• Exercise requirements:
Would you return the data exactly as given, except for its pictures?

• Dataset excerpt:
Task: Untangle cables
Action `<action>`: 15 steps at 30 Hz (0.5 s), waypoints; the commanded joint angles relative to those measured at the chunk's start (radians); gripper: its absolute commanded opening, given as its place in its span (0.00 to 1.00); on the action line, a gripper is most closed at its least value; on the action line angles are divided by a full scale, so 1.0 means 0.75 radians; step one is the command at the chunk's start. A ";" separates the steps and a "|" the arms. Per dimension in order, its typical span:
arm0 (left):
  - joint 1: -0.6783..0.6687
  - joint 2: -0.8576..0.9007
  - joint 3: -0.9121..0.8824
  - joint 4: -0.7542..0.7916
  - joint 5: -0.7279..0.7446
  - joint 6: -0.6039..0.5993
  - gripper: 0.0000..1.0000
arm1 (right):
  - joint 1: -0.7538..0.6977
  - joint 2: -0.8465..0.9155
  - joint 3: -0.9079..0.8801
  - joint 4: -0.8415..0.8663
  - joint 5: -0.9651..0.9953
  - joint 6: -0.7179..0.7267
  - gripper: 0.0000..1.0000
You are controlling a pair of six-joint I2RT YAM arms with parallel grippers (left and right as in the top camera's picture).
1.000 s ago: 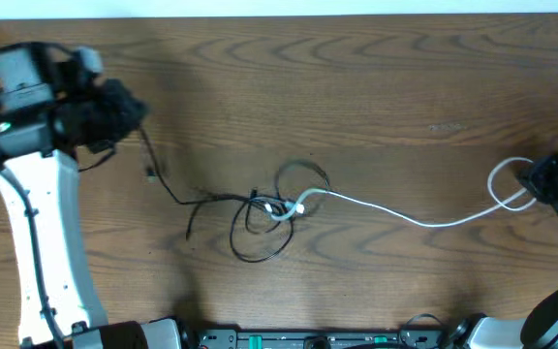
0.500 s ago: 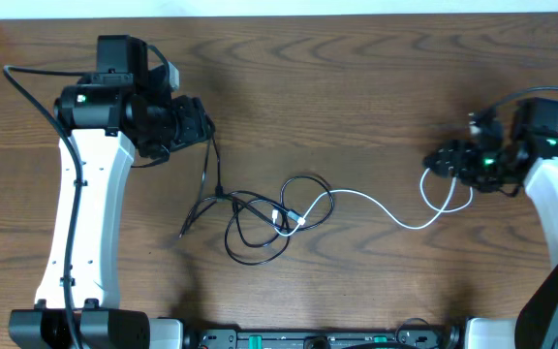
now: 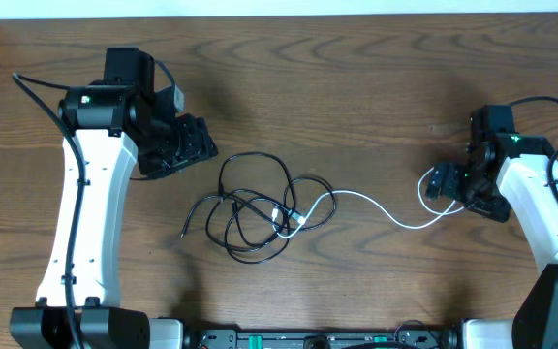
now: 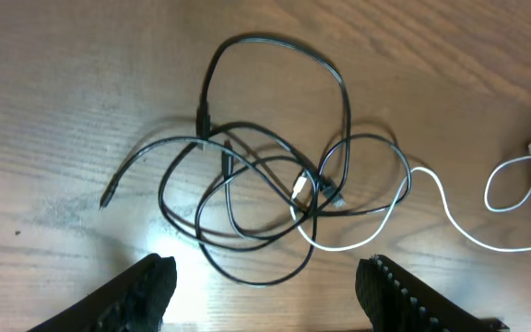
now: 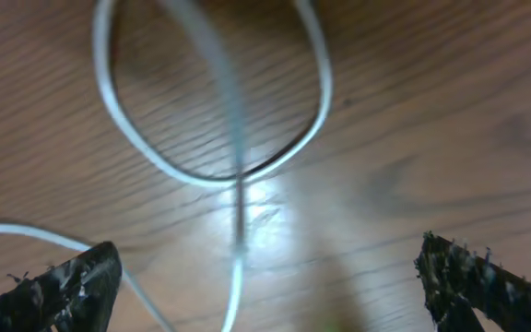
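**Left gripper** [image 3: 200, 147], count: one. My jaws here stand well apart and hold nothing. In the left wrist view both fingers [image 4: 146, 290] show at the bottom edge, with only bare wood between them.

**Right gripper** [image 3: 441, 182], count: one. My jaws are spread wide and grip nothing. In the right wrist view the fingers [image 5: 63, 286] sit in the two bottom corners.

**Cables** [image 3: 260, 208], all lying loose on the table [image 3: 356, 87] between my two grippers.

- **Black cord** [image 4: 275, 55]: a knot of overlapping loops. I cannot count the cords, because the strands cross too often to separate. One free plug end [image 4: 109, 196] points away from the knot. The knot lies in front of my left jaws, near them but apart, and its lowest loop comes closest to the fingertips. Seen from overhead, its top loop is just beside that gripper without touching it.
- **White cable** [image 3: 381, 206], count: one. One end is caught inside the black knot. From there it runs in a wavy line across the wood to a small closed loop [image 5: 210, 101] at my right gripper. That loop lies flat in front of my open right jaws. A blurred white strand runs down the middle between the fingers, and I see it touching neither. A second strand passes close by one fingertip; I cannot tell whether they touch.
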 commanded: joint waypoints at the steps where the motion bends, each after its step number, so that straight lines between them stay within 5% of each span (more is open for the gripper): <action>1: -0.021 0.013 -0.023 -0.030 -0.019 0.069 0.68 | 0.006 -0.039 0.064 -0.002 0.032 0.028 0.99; 8: -0.167 0.013 -0.104 -0.053 -0.129 0.073 0.68 | 0.016 -0.078 0.290 -0.033 -0.634 -0.339 0.99; 15: -0.296 0.013 -0.215 -0.103 -0.156 0.030 0.69 | 0.156 -0.078 0.233 -0.048 -0.685 -0.379 0.99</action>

• Response to this task:
Task: Untangle cables
Action `<action>`: 15 steps at 30 Hz (0.5 s), waypoints; the commanded joint angles relative to those measured at the chunk's start (radians); gripper: its absolute commanded opening, given as its place in its span (0.00 to 1.00); on the action line, a gripper is most closed at its least value; on the action line angles are divided by a full scale, so 1.0 means 0.75 radians; step one is the command at the chunk's start. A ";" separates the steps and a "|" the arms. Per dimension in order, its typical span:
arm0 (left):
  - joint 1: -0.6783..0.6687
  - joint 2: -0.8576..0.9007
  - joint 3: -0.9121..0.8824
  - joint 4: -0.7542..0.7916
  - joint 5: -0.7279..0.7446
  - joint 6: -0.6039..0.5993
  - gripper: 0.0000..1.0000
arm1 (right):
  - joint 1: -0.7538..0.6977
  - joint 2: -0.8465..0.9155
  - joint 3: -0.9079..0.8801
  - joint 4: -0.8415..0.8663
  - joint 5: -0.9651..0.9953
  - joint 6: -0.7179..0.7267
  - gripper: 0.0000..1.0000
You are controlling a pair of six-joint I2RT YAM arms with parallel grippers (left and right as in the top camera's picture).
1.000 s ago: 
0.500 s ago: 
now: 
now: 
now: 
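**Left gripper** [image 3: 200, 147], count: one. My jaws here stand well apart and hold nothing. In the left wrist view both fingers [image 4: 146, 290] show at the bottom edge, with only bare wood between them.

**Right gripper** [image 3: 441, 182], count: one. My jaws are spread wide and grip nothing. In the right wrist view the fingers [image 5: 63, 286] sit in the two bottom corners.

**Cables** [image 3: 260, 208], all lying loose on the table [image 3: 356, 87] between my two grippers.

- **Black cord** [image 4: 275, 55]: a knot of overlapping loops. I cannot count the cords, because the strands cross too often to separate. One free plug end [image 4: 109, 196] points away from the knot. The knot lies in front of my left jaws, near them but apart, and its lowest loop comes closest to the fingertips. Seen from overhead, its top loop is just beside that gripper without touching it.
- **White cable** [image 3: 381, 206], count: one. One end is caught inside the black knot. From there it runs in a wavy line across the wood to a small closed loop [image 5: 210, 101] at my right gripper. That loop lies flat in front of my open right jaws. A blurred white strand runs down the middle between the fingers, and I see it touching neither. A second strand passes close by one fingertip; I cannot tell whether they touch.
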 commanded: joint waypoints at the steps where the motion bends, each after its step number, so that straight lines between them stay within 5% of each span (more is open for the gripper): <action>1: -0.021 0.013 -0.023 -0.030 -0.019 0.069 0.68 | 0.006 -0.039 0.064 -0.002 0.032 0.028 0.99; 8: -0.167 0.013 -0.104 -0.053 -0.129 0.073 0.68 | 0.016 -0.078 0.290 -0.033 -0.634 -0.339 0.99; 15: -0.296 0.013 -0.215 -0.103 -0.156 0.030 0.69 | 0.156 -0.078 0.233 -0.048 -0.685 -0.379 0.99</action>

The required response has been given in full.